The Gaddafi connection

During the past week academic institutions have expressed contrition at past links with Libya and parliament has debated whether control order legislation should continue. Yet there has been total silence as to why it was that Libyan dissidents came to form a significant block of those made subject to control orders, and to a second highly contentious measure: deportation to a country that practised torture.

Following the bombings in London on 7 July 2005, known within a day to have been carried out by young British nationals, Tony Blair said: "The rules of the game have changed." Within weeks he had initiated an agreement with Colonel Gaddafi on the deportation of Libyan dissidents who had sought asylum and whose presence, he claimed, constituted one of the gravest threats to the security of this country.

As to why this small group required such urgent and extreme attention, parallel chronologies provide some clues. In 2005 Libyan oilfields were made available for public auction. Might there have been a two-way accommodation? You give us oil, we give you your dissidents?

In order to achieve the men's removal to Libya, a country whose leader had a grim record of eliminating opponents, the government had created new mechanisms: memorandums of understanding (MOU), whereby regimes known to practice torture might sign up to an unenforceable promise that they would not torture deported individuals. Gaddafi was evidently a man who could be trusted, but for good measure an independent organisation would monitor the wellbeing of the men deported to Libya: the Gaddafi Foundation, headed by Gaddafi's son Saif.

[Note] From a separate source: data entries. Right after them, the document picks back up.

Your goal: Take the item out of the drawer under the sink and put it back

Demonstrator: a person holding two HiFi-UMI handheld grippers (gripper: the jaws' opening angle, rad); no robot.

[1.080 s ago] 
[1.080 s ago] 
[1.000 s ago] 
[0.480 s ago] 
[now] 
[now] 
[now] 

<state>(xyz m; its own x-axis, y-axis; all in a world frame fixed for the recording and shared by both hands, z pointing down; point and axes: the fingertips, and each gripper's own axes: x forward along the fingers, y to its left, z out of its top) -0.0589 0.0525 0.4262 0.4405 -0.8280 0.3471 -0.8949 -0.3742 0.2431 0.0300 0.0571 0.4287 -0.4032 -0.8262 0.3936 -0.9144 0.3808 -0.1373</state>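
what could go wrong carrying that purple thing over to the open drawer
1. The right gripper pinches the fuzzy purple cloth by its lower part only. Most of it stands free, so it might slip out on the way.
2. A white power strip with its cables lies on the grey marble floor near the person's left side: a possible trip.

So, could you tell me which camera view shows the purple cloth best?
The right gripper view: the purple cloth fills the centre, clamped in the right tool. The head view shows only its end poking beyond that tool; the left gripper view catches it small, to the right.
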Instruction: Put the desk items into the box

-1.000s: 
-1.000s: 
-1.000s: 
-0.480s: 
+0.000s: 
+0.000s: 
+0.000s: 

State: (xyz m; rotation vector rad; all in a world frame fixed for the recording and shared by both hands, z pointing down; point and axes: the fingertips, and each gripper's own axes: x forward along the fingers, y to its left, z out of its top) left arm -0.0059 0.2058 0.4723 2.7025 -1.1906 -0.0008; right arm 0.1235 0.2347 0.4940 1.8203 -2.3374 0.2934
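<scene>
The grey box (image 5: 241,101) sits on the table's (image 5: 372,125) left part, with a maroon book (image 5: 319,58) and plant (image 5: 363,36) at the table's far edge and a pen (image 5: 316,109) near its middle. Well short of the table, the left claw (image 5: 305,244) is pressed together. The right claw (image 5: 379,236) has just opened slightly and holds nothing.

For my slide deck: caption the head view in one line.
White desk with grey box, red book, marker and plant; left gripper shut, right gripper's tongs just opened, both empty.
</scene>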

The government presented its assessment to the Special Immigration Appeals Commission (SIAC), the court created to hear secret evidence in national security cases. Deportations would almost certainly have been ordered on the basis of the MOU had not the government's expert witness ventured one observation too many: when asked whether the men would enjoy a fair trial in Libya, the witness replied of course, Gaddafi would personally intervene to ensure that the judges delivered just that. When SIAC refused the deportation, waiting in the wings was a second best: control orders, which impose severe restrictions on the individual affected. In the case of the Libyans our government and intelligence services had thereby ensured for Gaddafi a neutralisation of one small manifestation of dissent to his regime.

It is hardly surprising if this is not generally known. The appeals of those subject to deportation or to control orders on the grounds of national security are heard almost entirely in secret (in the Libyan cases we can guess that key evidence undoubtedly emanated from Libya itself). However, the existing record, albeit of only the puny "open" sessions of the Libyan cases, provides an insight into the self-deceiving blindness that determined the relationship of the last government and Gaddafi.

One aspect of the government's "expert" evidence to SIAC given by its witnesses – retired diplomats – was undoubtedly correct: "The speedy conclusion of MOU negotiations in response to the prime minister's conversation with Colonel Gaddafi demonstrates Libya's commitment to working constructively with the United Kingdom on deportation of terrorist suspects." Considering his Gaddafi's current claim that all Libyan dissidents are members of al-Qaida, one can see how the two countries' agendas so readily aligned.

Silent as to any connection between the proposed deportation of the Libyans and the signing of a Shell oil agreement in 2005, a government witness explained: "Recent developments in UK-Libyan relations demonstrate the extent to which the Libyan authorities have begun increasingly to look to the UK for help in bringing about the changes needed to enable them to improve the lot of Libyan people". The witness continued: "The expectation is that the direction taken by Libya has permanently changed, and the steady normalisation of both the country's external relationships and its internal situation will continue."

The government's terrifyingly wrong-headed assessments of the Libyan body politic would have led by February 2011 to the probable death of the dissidents had they been deported; after all the Libyan penalty for membership of their organisation was death – and the British government in the MOU had committed itself only to "considering asking Libya to commute that sentence" if imposed after the individuals' return.

Of the urgent steps that should be taken as a result of this appallingly deluded adventure, at the very least the present government's still ongoing policy of deportations with MOUs to torturing regimes, its continuing imposition of control orders and its reliance on secret courts should be frozen pending proper scrutiny of the Libyan affair: an open, transparent inquiry, ruthlessly conducted until a clear picture is available. Only then could the direction our own body politic took under the last government be said to have changed.

By Gareth Peirce, the senior partner at Birnberg Peirce and Partners.